O levantamento do Caged leva em consideração o índice de contratações e demissões dos oito municípios que compõem a área de abrangência do Centro das Indústrias do Estado de São Paulo (Ciesp) do Alto Tietê (Biritiba Mirim, Ferraz de Vasconcelos, Guararema, Itaquaquecetuba, Mogi das Cruzes, Poá, Salesópolis e Suzano). Atualmente, de acordo com os dados, o setor é responsável por 69.921 postos de trabalho, o que coloca o Alto Tietê na décima posição em geração de empregos entre as 39 diretorias do Ciesp analisadas.
O cadastro mostra que o ritmo de contratação perdeu parte do fôlego nos últimos dois meses analisados.
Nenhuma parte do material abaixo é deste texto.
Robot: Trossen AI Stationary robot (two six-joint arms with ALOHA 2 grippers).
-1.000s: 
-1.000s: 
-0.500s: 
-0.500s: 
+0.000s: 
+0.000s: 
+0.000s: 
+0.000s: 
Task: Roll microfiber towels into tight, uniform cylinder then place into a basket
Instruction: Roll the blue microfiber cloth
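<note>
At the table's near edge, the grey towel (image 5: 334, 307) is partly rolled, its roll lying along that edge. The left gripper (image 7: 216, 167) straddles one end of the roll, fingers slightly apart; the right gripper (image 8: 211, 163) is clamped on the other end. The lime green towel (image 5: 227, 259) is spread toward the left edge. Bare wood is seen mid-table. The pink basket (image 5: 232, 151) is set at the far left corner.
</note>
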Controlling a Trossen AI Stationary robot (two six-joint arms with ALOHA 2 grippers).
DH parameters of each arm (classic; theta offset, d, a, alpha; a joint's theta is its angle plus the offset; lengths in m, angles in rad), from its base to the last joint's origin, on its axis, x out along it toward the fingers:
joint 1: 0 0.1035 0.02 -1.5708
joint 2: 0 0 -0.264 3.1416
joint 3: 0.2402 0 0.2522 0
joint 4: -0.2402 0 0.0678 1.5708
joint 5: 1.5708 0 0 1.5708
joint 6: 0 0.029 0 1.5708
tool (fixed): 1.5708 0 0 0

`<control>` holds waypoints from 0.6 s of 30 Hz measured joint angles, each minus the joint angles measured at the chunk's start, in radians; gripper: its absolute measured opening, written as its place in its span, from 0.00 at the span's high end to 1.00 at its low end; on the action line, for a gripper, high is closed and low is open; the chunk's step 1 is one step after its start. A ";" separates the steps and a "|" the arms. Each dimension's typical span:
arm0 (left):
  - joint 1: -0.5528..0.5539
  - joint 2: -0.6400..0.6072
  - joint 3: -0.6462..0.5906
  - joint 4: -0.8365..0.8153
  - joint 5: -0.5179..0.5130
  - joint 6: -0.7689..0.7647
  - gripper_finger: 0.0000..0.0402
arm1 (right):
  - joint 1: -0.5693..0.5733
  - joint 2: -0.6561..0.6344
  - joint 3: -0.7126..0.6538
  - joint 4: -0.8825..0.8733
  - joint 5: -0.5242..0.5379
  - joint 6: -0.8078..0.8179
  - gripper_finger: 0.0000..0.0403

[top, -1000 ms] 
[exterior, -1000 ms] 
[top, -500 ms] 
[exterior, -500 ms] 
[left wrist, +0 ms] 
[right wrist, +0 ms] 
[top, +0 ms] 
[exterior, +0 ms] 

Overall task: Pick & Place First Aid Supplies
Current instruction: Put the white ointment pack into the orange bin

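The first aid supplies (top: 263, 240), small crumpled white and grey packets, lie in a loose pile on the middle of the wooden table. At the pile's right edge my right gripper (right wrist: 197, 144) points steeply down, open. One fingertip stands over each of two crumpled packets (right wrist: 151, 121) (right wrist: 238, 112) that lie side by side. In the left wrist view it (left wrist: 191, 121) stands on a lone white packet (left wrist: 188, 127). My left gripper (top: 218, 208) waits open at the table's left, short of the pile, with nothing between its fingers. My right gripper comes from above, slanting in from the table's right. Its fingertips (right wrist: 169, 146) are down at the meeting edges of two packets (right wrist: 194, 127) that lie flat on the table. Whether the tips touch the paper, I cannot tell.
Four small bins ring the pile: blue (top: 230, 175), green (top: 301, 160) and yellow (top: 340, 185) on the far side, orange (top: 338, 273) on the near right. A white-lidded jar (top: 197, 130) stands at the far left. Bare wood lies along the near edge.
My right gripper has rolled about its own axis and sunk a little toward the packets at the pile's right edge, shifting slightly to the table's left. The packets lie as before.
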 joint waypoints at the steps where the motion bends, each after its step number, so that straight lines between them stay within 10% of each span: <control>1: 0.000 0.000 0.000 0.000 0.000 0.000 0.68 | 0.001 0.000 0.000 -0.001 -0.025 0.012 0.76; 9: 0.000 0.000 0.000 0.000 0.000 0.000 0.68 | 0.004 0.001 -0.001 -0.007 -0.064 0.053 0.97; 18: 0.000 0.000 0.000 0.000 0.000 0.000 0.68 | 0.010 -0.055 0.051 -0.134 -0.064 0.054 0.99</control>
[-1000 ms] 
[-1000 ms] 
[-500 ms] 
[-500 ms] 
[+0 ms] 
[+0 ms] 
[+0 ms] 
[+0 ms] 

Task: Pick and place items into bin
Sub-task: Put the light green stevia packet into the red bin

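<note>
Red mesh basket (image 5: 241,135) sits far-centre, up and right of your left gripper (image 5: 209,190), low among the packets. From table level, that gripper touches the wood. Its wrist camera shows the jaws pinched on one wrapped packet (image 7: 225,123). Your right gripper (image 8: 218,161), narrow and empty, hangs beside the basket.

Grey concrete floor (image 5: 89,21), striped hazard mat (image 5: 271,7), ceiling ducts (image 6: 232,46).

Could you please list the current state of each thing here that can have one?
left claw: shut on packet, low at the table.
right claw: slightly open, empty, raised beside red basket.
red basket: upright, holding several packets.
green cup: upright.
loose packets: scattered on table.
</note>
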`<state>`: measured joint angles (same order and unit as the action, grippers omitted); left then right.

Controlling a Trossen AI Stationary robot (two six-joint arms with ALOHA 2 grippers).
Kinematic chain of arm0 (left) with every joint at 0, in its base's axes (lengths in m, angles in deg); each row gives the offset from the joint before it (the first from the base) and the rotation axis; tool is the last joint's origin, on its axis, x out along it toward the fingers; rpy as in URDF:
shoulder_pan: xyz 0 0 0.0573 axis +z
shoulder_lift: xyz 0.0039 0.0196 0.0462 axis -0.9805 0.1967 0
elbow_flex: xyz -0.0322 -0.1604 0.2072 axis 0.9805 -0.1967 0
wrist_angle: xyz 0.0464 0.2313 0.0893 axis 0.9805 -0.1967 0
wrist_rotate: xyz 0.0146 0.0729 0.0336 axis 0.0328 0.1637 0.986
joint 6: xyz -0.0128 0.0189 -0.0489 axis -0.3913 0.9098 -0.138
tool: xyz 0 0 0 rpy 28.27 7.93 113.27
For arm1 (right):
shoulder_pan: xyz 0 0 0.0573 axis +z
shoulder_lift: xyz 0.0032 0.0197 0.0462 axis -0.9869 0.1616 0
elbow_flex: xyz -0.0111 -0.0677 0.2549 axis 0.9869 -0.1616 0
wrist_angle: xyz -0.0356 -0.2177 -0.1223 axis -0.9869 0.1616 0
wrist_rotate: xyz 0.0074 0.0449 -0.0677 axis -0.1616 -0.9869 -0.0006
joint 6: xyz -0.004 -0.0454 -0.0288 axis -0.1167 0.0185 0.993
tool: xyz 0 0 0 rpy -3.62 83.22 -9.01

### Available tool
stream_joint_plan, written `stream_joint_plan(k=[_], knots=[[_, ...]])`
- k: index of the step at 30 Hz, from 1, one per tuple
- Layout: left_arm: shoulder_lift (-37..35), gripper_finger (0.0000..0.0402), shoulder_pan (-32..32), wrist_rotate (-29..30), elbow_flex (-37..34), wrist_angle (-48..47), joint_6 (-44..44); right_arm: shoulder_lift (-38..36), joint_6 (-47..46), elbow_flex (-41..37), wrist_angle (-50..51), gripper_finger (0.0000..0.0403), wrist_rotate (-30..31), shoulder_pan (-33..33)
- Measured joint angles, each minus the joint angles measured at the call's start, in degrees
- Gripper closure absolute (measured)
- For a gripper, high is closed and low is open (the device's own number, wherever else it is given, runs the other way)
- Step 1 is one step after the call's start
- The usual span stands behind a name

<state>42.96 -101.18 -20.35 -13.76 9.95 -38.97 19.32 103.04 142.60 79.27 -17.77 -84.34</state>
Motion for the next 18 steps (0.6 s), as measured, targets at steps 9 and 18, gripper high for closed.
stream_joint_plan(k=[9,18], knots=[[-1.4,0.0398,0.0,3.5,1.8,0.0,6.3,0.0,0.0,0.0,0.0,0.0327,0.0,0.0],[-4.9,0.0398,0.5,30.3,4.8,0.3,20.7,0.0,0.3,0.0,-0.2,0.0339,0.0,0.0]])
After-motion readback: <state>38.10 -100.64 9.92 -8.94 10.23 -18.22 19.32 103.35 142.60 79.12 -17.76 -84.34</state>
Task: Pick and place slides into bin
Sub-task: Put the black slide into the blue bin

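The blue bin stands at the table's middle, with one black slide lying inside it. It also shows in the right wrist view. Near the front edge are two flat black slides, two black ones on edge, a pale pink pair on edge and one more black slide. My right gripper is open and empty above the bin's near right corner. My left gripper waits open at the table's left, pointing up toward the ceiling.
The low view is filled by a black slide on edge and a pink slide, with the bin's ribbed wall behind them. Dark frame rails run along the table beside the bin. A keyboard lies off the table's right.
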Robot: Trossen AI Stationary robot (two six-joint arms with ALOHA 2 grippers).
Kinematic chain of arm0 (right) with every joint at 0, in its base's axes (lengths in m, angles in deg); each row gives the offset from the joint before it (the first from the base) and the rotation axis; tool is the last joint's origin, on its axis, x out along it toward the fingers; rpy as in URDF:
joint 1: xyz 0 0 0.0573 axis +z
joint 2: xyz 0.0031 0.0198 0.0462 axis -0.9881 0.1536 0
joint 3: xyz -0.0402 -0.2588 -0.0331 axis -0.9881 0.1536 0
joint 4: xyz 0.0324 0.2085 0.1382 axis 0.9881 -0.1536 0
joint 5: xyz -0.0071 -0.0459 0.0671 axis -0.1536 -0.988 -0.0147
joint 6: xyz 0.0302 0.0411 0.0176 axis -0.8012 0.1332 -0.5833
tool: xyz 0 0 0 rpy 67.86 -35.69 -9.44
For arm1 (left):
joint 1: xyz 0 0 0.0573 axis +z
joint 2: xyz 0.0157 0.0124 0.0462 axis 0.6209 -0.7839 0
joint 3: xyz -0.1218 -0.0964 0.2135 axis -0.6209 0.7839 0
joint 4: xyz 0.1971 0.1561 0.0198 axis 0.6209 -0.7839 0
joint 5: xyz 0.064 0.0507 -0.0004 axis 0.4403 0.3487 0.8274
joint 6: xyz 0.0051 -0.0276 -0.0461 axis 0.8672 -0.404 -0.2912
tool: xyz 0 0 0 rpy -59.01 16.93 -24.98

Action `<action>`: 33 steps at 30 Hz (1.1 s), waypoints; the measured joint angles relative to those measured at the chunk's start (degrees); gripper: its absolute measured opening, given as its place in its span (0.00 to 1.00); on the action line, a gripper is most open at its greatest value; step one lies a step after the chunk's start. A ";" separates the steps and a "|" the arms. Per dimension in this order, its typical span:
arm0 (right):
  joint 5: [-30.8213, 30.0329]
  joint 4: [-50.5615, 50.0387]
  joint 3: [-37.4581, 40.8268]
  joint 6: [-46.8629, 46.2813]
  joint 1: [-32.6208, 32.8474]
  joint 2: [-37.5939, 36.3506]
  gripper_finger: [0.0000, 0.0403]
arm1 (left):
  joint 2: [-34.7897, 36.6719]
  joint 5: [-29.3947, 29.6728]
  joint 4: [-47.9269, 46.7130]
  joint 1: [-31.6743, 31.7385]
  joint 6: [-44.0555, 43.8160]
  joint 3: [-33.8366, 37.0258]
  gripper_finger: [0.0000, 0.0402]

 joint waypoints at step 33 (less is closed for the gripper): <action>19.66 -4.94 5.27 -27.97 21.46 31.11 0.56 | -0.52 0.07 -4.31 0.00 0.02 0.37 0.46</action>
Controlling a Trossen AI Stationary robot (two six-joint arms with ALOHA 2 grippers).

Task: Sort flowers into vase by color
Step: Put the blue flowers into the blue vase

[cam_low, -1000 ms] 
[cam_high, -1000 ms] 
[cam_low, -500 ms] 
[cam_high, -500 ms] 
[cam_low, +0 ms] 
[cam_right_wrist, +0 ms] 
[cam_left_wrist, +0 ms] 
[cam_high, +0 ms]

Em janeiro, o Alto Tietê apresentou um saldo positivo de 462 empregos e em fevereiro esse número ficou em 16 contratações. Em março, houve um recuo de 107 vagas e, em abril, o setor apresentou um ligeiro avanço, embora negativo, com menos 50 empregos, redução de 53% nos desligamentos em relação ao período anterior.
Alguns fatores têm contribuído para a desaceleração das contratações, como a guerra na Ucrânia, a inflação, os juros altos e as consequências da pandemia de Covid-19. "A indústria tem mais espaço e força para crescer, no entanto, o setor está pressionado pelo atual cenário econômico. Em 2021, o PIB do segmento foi de 837,2 bilhões, o que representa 11,3% de tudo que foi produzido no Brasil, mas essa participação está nos níveis de 1950", explicou o diretor regional do Ciesp Alto Tietê, José Francisco Caseiro. A expectativa para os próximos meses é de recuperação puxada por alguns segmentos.